As to the power supply, this mounts on its side with the fan directed out, and there is so much room for even the chunky cables from this RM1000x PSU that managing "cable mess" is effortless with the 680X RGB – though I did try to tidy things up for the photos of course.

With the components in place let's see how it all came together.

Completed Build

Quite simply, the finished build in the 680X RGB looked fantastic. No matter what your thoughts on white cases (I chose white for our review because I thought it had a fresh appearance and set off the RGB fans quite well) you have to admit it provides a strong contrast with the typically dark-colored motherboard and graphics card, and also reflects quite a bit of light back out from RGB-enabled components. No, RGB isn't for everyone, but I'm assuming buyers of this case are in the RGB camp, and while the black model looks very classy I was very happy with the overall look of the build in this white version.

There is such an abundance of space that I almost felt like my build was unfinished, with seemingly half of the case still empty. Still, if you fancy some custom liquid cooling this extra room will disappear quickly, and in that regard the Crystal Series 680X becomes a fairly versatile option for watercooling enthusiasts, even though it is not being specifically marketed that way.


PC Perspective Enclosure Test Platform
Processor Intel Core i7-8700K
Graphics Card EVGA NVIDIA GeForce GTX 1070 SC2
Storage CORSAIR Neutron XTi 480GB SSD
Power Supply CORSAIR RM1000x 1000W
CPU Cooler Cooler Master Hyper 212 RGB Black Edition
Operating System Windows 10 64-bit (Version 1803)

Since this mix of components hasn't been used in a case review at the site before – and I've been out of the enclosure testing game for a while now – I'll offer just a brief look at what this particular set of components did within the case after our build was finished. Subjectively I will say that the 680X RGB is a very quiet case mainly due to the fact that those three included front fans are very low-noise, spinning around 500 RPM most of the time when connected via PWM and the motherboard's "standard" fan profile. It goes without saying that the included fans will make a big difference in a case's measured noise levels, with CPU and GPU load noise primarily dependent on the components selected.

The final result on the noise chart was made to get a sense of how this case handles a louder GPU load, since under normal load (even sustained) the EVGA GTX 1070 card used was very quiet. By manually setting the fans to 70% (close to the average from my retired R9 290X test GPU) we get an idea of how a louder card might perform, and the ~42 dBA result is not particularly loud in person.

Noise levels and temperatures were both very good, but that is a subjective assessment without direct comparison to other cases.


CORSAIR's Crystal Series 680X is very well designed and constructed, offers outstanding component clearances and tons of additional room, and plenty of cooling options. The included fans are very quiet and the LL120 fans with their 16 RGB LEDs ​apiece provide a great lighting effect that is fully customizable using the iCUE software. The added ability to control other iCUE-enabled devices makes a fully-synchronized experience promising to turn your desk into a 1980s rock light show (or at least prepare you for a career in game streaming), and is the sort of thing that does help a bit to justify the very premium price tag of this enclosure.

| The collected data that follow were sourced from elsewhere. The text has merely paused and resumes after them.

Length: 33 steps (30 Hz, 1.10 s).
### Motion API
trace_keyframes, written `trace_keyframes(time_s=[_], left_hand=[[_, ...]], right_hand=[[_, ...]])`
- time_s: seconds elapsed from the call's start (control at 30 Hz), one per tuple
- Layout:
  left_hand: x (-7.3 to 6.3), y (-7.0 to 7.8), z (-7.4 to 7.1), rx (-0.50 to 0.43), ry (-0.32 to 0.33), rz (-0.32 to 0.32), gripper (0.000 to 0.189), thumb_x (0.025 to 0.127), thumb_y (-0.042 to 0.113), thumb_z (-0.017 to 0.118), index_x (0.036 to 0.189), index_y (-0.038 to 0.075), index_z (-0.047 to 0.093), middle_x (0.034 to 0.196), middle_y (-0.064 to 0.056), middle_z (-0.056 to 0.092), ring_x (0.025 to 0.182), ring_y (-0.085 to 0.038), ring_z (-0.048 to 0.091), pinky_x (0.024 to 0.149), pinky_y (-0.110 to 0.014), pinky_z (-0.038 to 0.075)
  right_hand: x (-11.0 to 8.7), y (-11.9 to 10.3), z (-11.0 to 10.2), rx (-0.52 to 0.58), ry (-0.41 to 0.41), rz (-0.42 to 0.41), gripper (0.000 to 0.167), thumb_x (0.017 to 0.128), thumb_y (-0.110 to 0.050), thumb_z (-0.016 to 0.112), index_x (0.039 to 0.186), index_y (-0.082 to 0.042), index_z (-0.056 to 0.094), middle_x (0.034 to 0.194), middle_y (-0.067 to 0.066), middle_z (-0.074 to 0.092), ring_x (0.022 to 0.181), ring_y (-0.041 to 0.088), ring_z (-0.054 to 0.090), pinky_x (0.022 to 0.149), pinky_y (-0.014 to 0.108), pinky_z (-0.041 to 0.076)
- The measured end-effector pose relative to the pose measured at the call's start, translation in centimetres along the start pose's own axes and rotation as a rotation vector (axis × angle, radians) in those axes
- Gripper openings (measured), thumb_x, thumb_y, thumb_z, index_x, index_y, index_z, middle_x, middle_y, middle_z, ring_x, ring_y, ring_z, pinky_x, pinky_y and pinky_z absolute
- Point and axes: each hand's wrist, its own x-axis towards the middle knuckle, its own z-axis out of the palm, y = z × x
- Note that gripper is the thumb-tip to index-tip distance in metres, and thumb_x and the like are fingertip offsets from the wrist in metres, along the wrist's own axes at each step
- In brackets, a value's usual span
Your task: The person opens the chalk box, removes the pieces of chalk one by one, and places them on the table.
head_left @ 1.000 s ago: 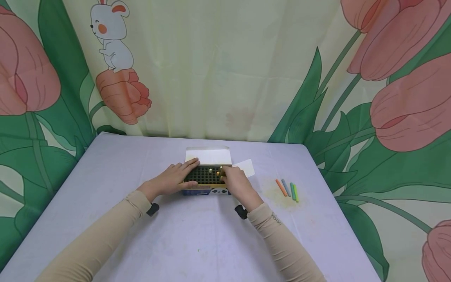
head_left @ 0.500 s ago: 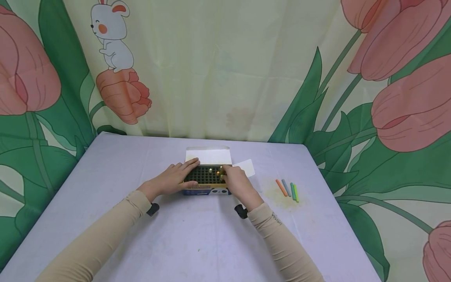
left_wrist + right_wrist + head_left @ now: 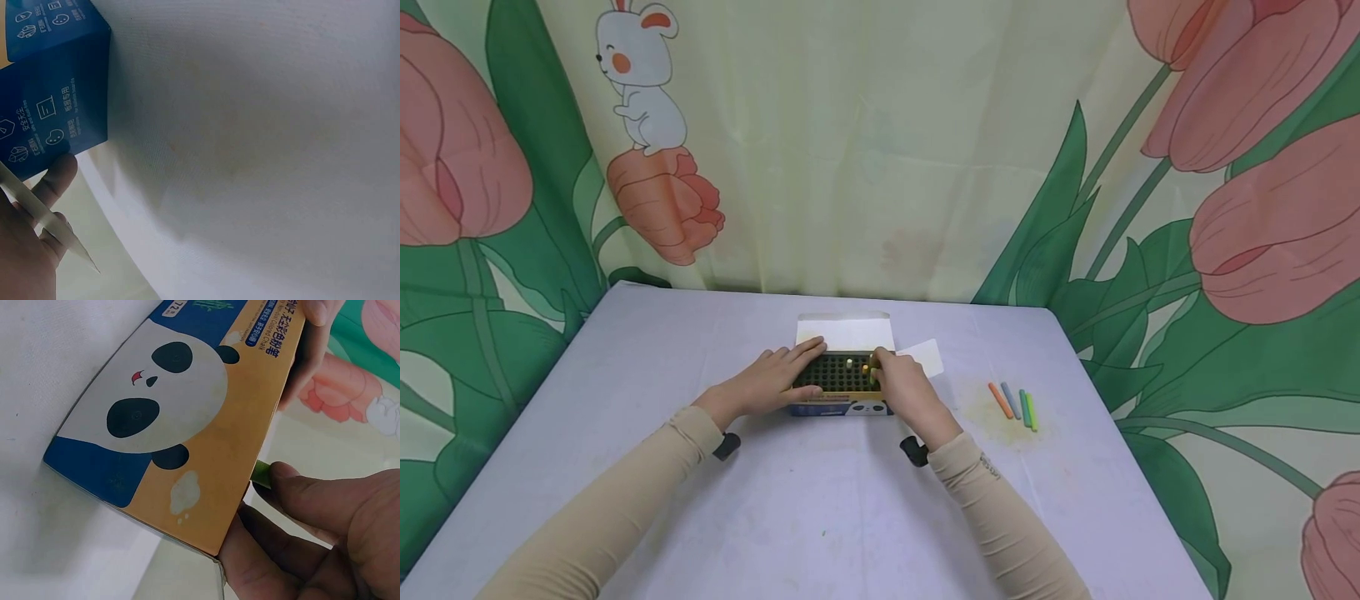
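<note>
A chalk box (image 3: 842, 407) with a panda print and a black grid of round holes (image 3: 829, 373) sits open on the table. My left hand (image 3: 767, 379) rests on its left end, with fingers straight along the back edge and thumb on the front rim. At the right end my right hand (image 3: 906, 387) pinches a green chalk stick (image 3: 261, 474) between thumb and fingers, right at the box's top edge. The stick's lower part is hidden by the box in the right wrist view. A white chalk (image 3: 849, 363) and an orange chalk (image 3: 865, 369) stand in the holes.
Behind the box its white lid (image 3: 846, 331) is folded back, and a side flap (image 3: 923, 357) sticks out to the right. Several loose chalk sticks (image 3: 1025, 408) lie on the white tablecloth (image 3: 850, 517), right of the right hand. A tulip-printed curtain (image 3: 880, 167) hangs behind the table.
Both hands stay in place at the box. The right fingers shift only slightly around the chalk; the box and the loose sticks have not moved.
</note>
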Motion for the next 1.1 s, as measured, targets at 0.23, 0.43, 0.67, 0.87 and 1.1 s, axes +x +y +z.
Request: trace_keyframes(time_s=[0.23,0.43,0.67,0.87,1.1], left_hand=[[0.08,-0.04,0.19,0.001,0.000,-0.004,0.084,0.103,0.065,0.048,0.168,0.022,0.017,0.175,-0.002,0.014,0.140,-0.042,0.046,0.113,-0.068,0.031],[0.07,-0.02,0.15,-0.018,-0.015,-0.017,0.086,0.101,0.069,0.046,0.168,0.024,0.015,0.175,-0.001,0.013,0.144,-0.042,0.042,0.115,-0.069,0.028],[0.05,0.15,-0.06,-0.030,-0.011,-0.016,0.084,0.103,0.063,0.049,0.168,0.023,0.015,0.175,-0.002,0.013,0.146,-0.044,0.040,0.116,-0.069,0.026],[-0.01,0.27,-0.19,-0.023,-0.007,-0.008,0.084,0.103,0.064,0.049,0.168,0.021,0.016,0.175,-0.004,0.014,0.145,-0.044,0.041,0.114,-0.068,0.029],[0.02,0.12,-0.27,-0.024,-0.026,-0.014,0.084,0.104,0.062,0.049,0.168,0.021,0.015,0.175,-0.004,0.013,0.146,-0.044,0.040,0.115,-0.068,0.028]], right_hand=[[0.01,-0.06,0.09,-0.007,0.010,0.000,0.014,0.108,-0.014,0.055,0.118,-0.007,0.063,0.089,0.010,0.070,0.062,0.016,0.057,0.053,0.028,0.045],[0.03,-0.09,0.24,-0.015,0.013,0.010,0.015,0.110,-0.016,0.052,0.119,-0.008,0.061,0.083,0.008,0.067,0.058,0.015,0.056,0.049,0.027,0.043],[0.13,-0.04,0.15,-0.015,0.027,-0.001,0.015,0.112,-0.020,0.046,0.119,-0.010,0.055,0.066,0.004,0.057,0.048,0.015,0.050,0.045,0.027,0.039],[0.29,-0.02,0.05,-0.007,0.060,-0.009,0.019,0.114,-0.024,0.041,0.121,-0.010,0.051,0.059,0.004,0.051,0.044,0.015,0.045,0.042,0.027,0.035],[0.26,0.09,0.05,0.012,0.061,-0.029,0.018,0.114,-0.024,0.040,0.120,-0.009,0.050,0.056,0.001,0.045,0.042,0.014,0.041,0.042,0.026,0.033]])
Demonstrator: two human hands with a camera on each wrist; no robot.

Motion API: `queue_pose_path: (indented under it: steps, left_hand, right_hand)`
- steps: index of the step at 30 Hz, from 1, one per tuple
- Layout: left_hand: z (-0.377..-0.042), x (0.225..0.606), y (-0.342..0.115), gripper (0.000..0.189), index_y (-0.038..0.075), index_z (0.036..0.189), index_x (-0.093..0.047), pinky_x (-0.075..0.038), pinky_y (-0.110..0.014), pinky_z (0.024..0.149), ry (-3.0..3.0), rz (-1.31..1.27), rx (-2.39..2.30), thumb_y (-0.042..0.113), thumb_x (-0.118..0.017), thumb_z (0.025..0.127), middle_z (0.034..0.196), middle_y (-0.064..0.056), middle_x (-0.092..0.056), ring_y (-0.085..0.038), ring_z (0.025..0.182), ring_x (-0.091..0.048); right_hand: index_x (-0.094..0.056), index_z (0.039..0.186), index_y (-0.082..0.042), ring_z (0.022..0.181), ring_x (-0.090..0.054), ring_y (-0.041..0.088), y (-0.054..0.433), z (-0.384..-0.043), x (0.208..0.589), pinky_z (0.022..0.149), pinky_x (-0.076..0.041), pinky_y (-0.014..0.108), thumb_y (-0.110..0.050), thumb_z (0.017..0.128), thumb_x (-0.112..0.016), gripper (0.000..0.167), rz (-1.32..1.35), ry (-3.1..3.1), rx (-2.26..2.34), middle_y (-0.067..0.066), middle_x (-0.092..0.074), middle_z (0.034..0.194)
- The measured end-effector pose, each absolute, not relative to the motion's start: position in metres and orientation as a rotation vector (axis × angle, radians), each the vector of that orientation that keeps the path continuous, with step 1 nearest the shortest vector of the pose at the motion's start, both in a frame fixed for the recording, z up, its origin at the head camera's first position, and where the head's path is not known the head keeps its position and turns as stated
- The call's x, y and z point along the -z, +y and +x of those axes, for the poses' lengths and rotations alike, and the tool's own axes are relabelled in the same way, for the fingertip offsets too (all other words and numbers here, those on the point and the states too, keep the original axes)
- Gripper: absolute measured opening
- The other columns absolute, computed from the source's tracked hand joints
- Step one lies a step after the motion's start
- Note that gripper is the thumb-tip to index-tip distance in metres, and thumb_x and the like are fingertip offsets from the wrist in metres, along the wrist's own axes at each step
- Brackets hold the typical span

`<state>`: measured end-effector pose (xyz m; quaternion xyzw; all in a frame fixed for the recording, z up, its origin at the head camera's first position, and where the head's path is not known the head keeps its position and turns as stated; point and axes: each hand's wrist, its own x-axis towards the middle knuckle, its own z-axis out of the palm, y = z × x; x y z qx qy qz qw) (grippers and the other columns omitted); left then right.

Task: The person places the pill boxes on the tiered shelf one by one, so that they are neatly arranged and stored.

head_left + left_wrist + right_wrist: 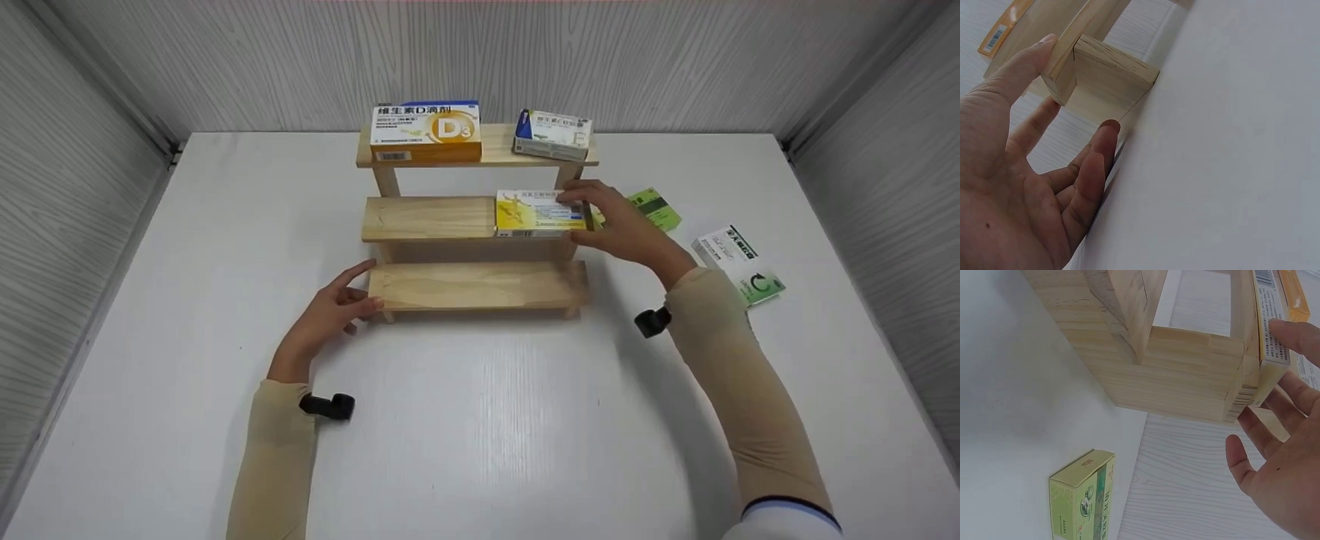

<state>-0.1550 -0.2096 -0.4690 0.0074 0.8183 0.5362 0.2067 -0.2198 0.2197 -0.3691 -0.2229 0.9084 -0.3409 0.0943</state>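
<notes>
A three-step wooden display stand (480, 285) stands on the white table. At the left end of its lowest step, my left hand (326, 319) holds the board between thumb and index finger (1039, 121), the other fingers spread near the tabletop. My right hand (619, 225) grips the right end of a yellow-and-white medicine box (536, 214), thumb on the front side and fingers at the back. That box lies flat on the right part of the middle step; in the right wrist view its printed side (1272, 326) faces the thumb.
On the top step sit an orange vitamin D box (427, 135) and a smaller white-and-blue box (553, 136). Right of the stand, a green box (654, 210) and a white-and-green box (739, 262) lie on the table. Grey wood-grain walls (480, 60) enclose the table.
</notes>
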Motion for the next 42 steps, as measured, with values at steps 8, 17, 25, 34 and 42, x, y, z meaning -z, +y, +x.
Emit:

iCUE in action (image via CORSAIR)

There's no getting around the cost of the 680X RGB, which at $249.99 is one of the more expensive cases we've reviewed in the last five years, but there is also something to be said for a case this big and cool-looking sitting on your desk. Yes, tastes vary and I obviously really like the look of this case, but I was a big fan of the Crystal Series 280X, and this is in some ways larger and more advanced version of that mATX design while carrying on the legacy of the big dual-chamber Corsair cases going back the Air 540.

I love the look, spaciousness, and convenience features like the hinged door and removable fan brackets, and in every way the Crystal Series 680X RGB is a premium case worthy of your consideration – if you have the space and budget for it. $249.99 is a lot to spend on a case, but if you can this is a great option.